Tuesday, December 30, 2025

Germany cooperated with Putin's army AFTER his aggression in Georgia

From TVP World:

"Berlin ‘planned to train Russian forces’ before Putin’s Crimea grab

11.10.2025

Germany was engaged in major plans to help train and modernize the Russian army until Moscow annexed Crimea in 2014, German weekly Der Spiegel has reported.

Among the plans were the creation of training centers in Russia as part of a billion-euro deal, the weekly wrote on Friday. 

According to the paper, the plans were hatched following the 2008 Russia-Georgia war, which exposed the poor state of Russia’s military.  

Following the campaign, President Vladimir Putin ordered an overhaul of Russia’s armed forces to bring them into the 21st century. And his partner of choice was Germany. 
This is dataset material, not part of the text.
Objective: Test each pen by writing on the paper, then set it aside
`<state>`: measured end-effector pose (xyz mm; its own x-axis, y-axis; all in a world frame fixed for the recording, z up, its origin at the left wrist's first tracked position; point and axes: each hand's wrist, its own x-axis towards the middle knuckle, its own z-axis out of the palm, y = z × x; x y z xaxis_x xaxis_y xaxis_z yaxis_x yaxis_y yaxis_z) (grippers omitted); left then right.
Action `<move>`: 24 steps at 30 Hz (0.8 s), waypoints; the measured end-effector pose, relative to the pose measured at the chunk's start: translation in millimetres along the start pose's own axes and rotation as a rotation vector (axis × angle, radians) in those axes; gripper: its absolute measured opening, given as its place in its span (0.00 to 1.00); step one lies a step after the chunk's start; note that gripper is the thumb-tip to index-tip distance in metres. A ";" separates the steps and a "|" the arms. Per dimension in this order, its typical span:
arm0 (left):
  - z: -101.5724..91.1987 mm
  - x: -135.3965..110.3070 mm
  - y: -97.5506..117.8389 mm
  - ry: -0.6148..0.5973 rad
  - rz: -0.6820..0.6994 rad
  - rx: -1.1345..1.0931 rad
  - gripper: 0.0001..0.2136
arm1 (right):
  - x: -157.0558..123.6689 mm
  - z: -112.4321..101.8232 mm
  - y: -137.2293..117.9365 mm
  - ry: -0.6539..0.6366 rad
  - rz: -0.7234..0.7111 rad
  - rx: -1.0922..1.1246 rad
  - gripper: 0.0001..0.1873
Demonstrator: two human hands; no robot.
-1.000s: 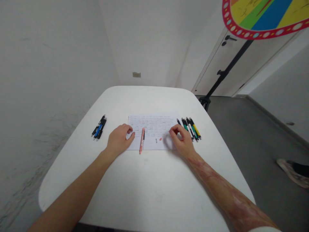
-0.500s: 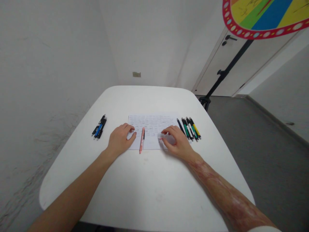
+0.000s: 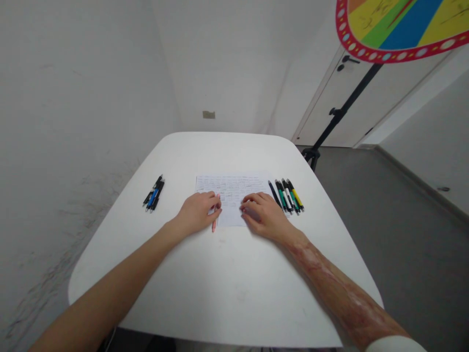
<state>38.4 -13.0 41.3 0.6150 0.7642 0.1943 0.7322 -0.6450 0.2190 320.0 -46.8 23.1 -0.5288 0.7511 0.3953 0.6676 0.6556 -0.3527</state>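
Observation:
My left hand (image 3: 200,211) is over the pink pen (image 3: 214,227), its fingers and thumb curled around the middle. Only the pen's top tip and lower end show; it lies on the paper, the lower end past the near edge. My right hand (image 3: 266,215) rests on the right part of the handwritten sheet (image 3: 230,220), fingers bent and thumb a little apart from them. I make out nothing in it. Just right of this hand lies a dark pen (image 3: 274,193), beside a row of several green, white and yellow pens with black ends (image 3: 289,195).
A small group of black and blue pens (image 3: 154,194) lies on the left of the white table (image 3: 234,274). Behind the table is a white wall. To the right are a colourful wheel (image 3: 399,29) on a black stand (image 3: 340,112) and a door (image 3: 330,122).
My left hand has moved right, from beside the pink pen onto it. The fingers and thumb of my right hand have drawn closer together. The view has shifted slightly.

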 end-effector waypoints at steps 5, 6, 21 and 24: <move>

Berlin under Chancellor Angela Merkel was more than enthusiastic about the prospect and put pressure on Germany’s defense sector to cooperate with Moscow.

One of the key plans was the creation of eight training centers across Russia, featuring the latest state-of-the art laser technology to simulate modern combat. The industrial partner in the enterprise was to be German defense giant Rheinmetall. 

Berlin justified the plans in terms of realpolitik. "We have a security policy interest in a modern, well-led Russian army," said then-defense minister Thomas de Maizière in 2011.

The German government’s rationale was that military cooperation engenders trust, and trust secures peace, according to Der Spiegel. The federal government also hoped to learn more about Russia’s military vulnerabilities through the arrangements.

Officers and officials were exchanged at the highest levels, plans were forged for a billion-euro deal between Rheinmetall and Russia’s defense ministry, and military drills were foreseen inside Russia, by NATO’s eastern flank. 

These exercises sent alarm bells ringing in Poland, Finland, and the Baltic states, Der Spiegel wrote, as they raised the specter of the 1939 Molotov-Ribbentrop pact that led to World War II. 

The rest of NATO did not share Germany’s good faith in Moscow, nor the conviction that cooperation was the road to peace and security in Europe. 

But the plans continued, including a €135 million contract for Rheinmetall to build the first training complex, in Russia’s Volga region. The first joint military exercises were planned for 2014.

But geopolitics took a different turn. Even before Russia’s annexation that year of Ukraine’s Crimean Peninsula, a Russian army general, Valery Gerasimov, gave a notorious speech at the Academy of Military Sciences in which he said the rules of war had changed. 

The so-called Gerasimov Doctrine was that war does not need to be declared or even fought. The same objectives, he argued, could be achieved through the "widespread use of disinformation, political, economic, humanitarian, and other non-military measures."

The new reality was too real for Berlin’s realpolitik and the military pact with Moscow was shelved. Rheinmetall threatened legal action against its own government and main customer for lost contracts, but the parties eventually reached a settlement out of court. 

The equipment earmarked the Volga training center remains in storage by Rheinmetall and, after Moscow’s 2022 invasion of Ukraine, the company considered making it available to Ukraine free of charge, as an act of solidarity as well as a PR stunt, Der Spiegel reported.

The training center in Mulino, Volga, went ahead without Rheinmetall and in 2021 served as one of the venues for Russia’s last big ‘Zapad’ training maneuvers prior to its invasion of its western neighbor."